● **Input data**:
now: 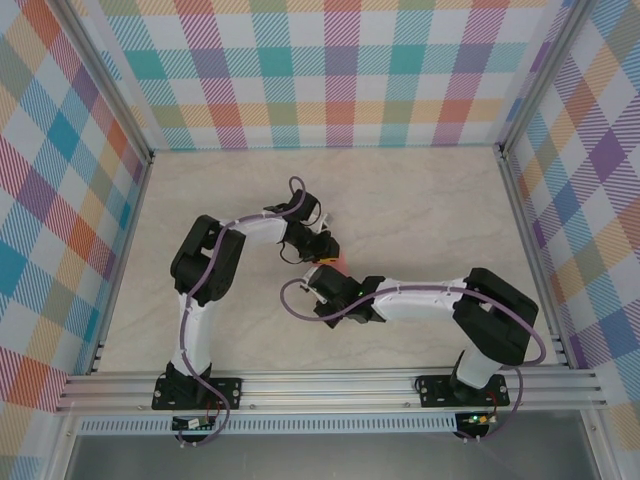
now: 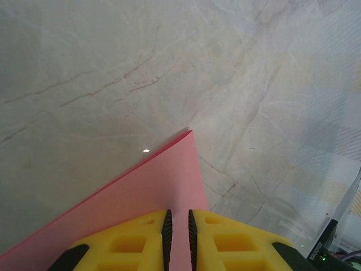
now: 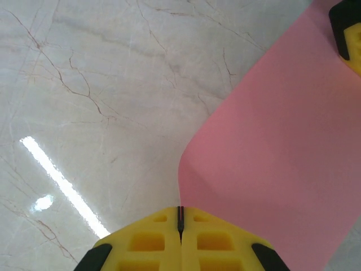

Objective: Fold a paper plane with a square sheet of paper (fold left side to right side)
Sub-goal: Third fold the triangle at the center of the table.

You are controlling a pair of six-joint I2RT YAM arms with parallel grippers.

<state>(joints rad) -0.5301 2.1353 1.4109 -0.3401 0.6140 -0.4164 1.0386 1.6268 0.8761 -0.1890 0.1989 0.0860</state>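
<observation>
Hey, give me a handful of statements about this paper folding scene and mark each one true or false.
1. The sheet of paper is blue. False: it is salmon pink.
2. The right gripper is shut at the sheet's edge. True.
3. The left gripper stands wide open, far from the paper. False: its jaws are nearly together, with the pink paper showing between them.
4. The table has a pale marble pattern. True.
5. The walls are plain white. False: they carry a multicoloured plaid.

Left pincer point(image 2: 178, 217) nearly closed, right pincer point(image 3: 180, 210) fully closed, both close together
</observation>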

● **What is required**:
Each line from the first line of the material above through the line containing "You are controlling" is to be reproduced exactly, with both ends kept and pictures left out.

● **Task result**:
now: 
now: 
now: 

Objective: Fold a paper plane with a square sheet of paper (fold left side to right side)
Sub-goal: Third fold the triangle at the center of the table.

You are controlling a pair of six-joint I2RT YAM arms with parallel grippers.

No more output will be added to the exercise.